= Records from a dataset =
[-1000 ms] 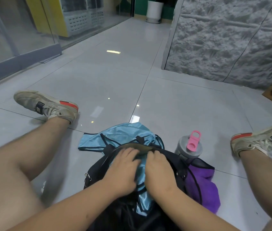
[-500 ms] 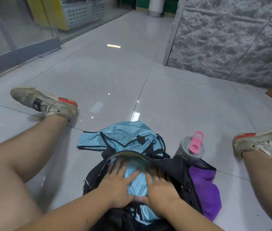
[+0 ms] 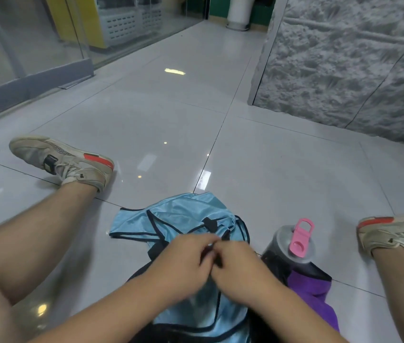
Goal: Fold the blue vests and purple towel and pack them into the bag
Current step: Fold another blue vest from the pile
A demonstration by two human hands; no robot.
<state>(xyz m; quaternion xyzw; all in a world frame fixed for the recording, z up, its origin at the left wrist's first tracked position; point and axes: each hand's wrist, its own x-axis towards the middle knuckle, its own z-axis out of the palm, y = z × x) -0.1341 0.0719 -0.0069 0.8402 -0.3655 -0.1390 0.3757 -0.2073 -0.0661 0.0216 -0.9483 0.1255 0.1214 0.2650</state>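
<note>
Meeting over the blue vest (image 3: 196, 315), both hands (image 3: 210, 258) pinch something (blurred).

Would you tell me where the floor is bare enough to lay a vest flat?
Bare tiles lie ahead, between the two shoes, beyond the blue vest. It is crowded near the bag, bottle and purple towel.

The vests (image 3: 181, 219) are shiny light blue with thin black edges. The towel (image 3: 312, 290) is purple. The bag (image 3: 277, 271) is black. The bottle (image 3: 292, 246) is grey with a pink loop on top. The shoes (image 3: 64, 162) are beige with red heels. The floor (image 3: 171, 115) is pale grey tiles.
</note>
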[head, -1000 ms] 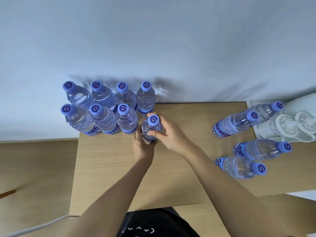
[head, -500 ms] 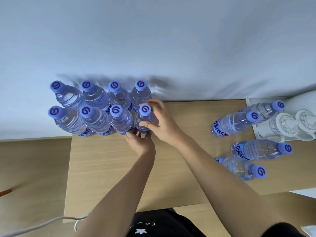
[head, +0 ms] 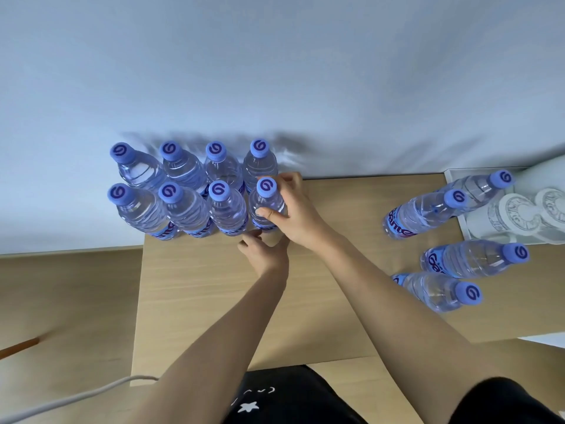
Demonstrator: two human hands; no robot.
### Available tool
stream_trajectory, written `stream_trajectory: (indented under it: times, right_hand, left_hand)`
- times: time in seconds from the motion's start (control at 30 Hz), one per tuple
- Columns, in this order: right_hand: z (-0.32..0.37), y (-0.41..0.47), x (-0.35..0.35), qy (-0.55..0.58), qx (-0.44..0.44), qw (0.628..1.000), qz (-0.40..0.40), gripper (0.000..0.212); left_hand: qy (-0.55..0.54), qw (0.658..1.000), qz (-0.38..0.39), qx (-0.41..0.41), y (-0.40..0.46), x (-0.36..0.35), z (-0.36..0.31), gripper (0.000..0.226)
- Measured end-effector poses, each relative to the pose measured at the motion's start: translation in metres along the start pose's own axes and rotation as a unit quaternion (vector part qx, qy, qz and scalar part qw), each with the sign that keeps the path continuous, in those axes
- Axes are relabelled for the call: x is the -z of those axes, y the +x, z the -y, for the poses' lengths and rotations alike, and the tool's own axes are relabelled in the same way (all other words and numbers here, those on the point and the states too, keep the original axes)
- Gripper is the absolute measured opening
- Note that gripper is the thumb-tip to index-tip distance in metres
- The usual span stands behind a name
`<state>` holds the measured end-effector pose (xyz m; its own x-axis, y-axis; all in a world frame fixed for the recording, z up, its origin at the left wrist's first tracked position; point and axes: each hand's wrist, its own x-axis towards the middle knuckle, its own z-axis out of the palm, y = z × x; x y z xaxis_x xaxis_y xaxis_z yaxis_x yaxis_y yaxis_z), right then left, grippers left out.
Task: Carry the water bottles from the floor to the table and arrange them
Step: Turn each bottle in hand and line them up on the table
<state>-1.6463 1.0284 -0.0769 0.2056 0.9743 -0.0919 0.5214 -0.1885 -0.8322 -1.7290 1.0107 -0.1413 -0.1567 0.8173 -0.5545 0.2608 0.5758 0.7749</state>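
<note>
At worktop [head: 214, 301] back-left, R hand [head: 296, 214] fingers curl round front-row end bottle [head: 265, 206]; L hand [head: 266, 254] fingers loosely curled beside its base.

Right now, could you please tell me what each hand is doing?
Left hand: open, fingers loose at the base of the bottle, holding nothing.
Right hand: gripping that bottle, the front row's rightmost, around its body.

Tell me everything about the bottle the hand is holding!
The held bottle is clear ribbed plastic full of water, with a blue cap bearing a dark swirl and a blue label low down. It stands upright on the wooden table, last in the front row of four. The right hand grips its side; the left hand hovers near its base.
</note>
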Motion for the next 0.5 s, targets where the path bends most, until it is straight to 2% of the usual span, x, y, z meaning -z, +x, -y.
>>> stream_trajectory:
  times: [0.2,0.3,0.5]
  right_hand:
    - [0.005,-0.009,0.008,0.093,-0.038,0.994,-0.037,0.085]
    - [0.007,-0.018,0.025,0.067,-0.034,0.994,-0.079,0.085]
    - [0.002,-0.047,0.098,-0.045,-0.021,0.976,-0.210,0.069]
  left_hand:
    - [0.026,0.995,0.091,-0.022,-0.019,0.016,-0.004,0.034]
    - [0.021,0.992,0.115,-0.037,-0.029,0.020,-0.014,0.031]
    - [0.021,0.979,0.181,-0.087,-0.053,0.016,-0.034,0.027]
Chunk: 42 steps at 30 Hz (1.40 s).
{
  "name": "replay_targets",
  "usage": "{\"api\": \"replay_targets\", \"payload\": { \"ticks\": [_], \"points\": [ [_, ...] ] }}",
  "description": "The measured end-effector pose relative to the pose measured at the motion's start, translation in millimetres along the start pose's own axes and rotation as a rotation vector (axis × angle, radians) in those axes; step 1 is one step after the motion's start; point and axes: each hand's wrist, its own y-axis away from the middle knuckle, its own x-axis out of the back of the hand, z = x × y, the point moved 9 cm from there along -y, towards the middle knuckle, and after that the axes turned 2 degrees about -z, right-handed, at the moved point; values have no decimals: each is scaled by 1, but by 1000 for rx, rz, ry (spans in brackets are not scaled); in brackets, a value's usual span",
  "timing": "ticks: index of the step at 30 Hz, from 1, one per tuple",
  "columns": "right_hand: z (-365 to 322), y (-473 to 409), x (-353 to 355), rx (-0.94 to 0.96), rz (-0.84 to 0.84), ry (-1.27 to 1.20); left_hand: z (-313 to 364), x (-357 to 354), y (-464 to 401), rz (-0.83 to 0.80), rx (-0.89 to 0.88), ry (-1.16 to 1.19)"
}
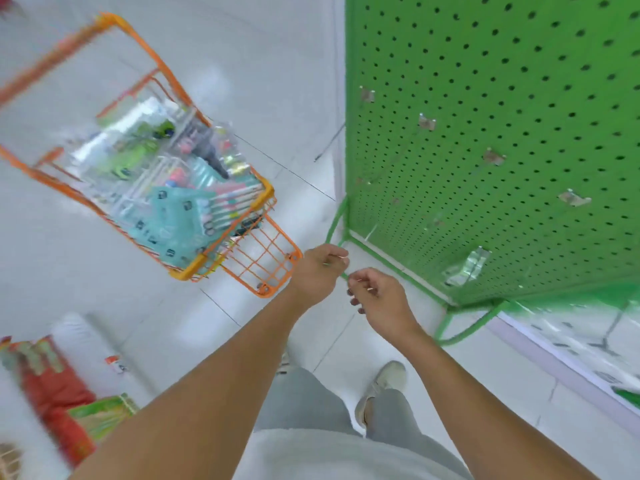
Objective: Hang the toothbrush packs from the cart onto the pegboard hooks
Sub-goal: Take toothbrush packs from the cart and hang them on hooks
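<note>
1. Your left hand [317, 271] is stretched out in front of you with its fingers curled in loosely; motion blur hides whether they pinch anything, so I cannot tell.
2. Your right hand [375, 294] hangs just beside the left one, a little nearer to you, fingers bent and slightly spread. Nothing can be made out between them, though blur leaves the grip uncertain.
3. The orange cart [263, 192] stands on the pale floor [277, 81] to the left of your left fingertips, its fold-out wire flap [266, 261] just beside your left knuckles, apart from them.
4. The toothbrush packs [180, 216] lie heaped inside the cart's basket, beyond and left of both hands, teal cards on top of clear blister packs.
5. The green pegboard [502, 116] rises to the right of your right fingers, with metal hooks [426, 121] dotted across it, none carrying a pack.
6. The pegboard's green tube foot [337, 220] runs just past your left fingertips.
</note>
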Motion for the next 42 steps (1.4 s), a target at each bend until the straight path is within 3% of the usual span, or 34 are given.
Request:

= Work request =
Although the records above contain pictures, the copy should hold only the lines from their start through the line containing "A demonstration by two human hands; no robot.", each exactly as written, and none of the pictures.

= Answer =
[-1000 ms] 
[-500 ms] 
[+0 ms] 
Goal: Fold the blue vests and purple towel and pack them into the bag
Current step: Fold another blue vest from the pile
A demonstration by two human hands; no robot.

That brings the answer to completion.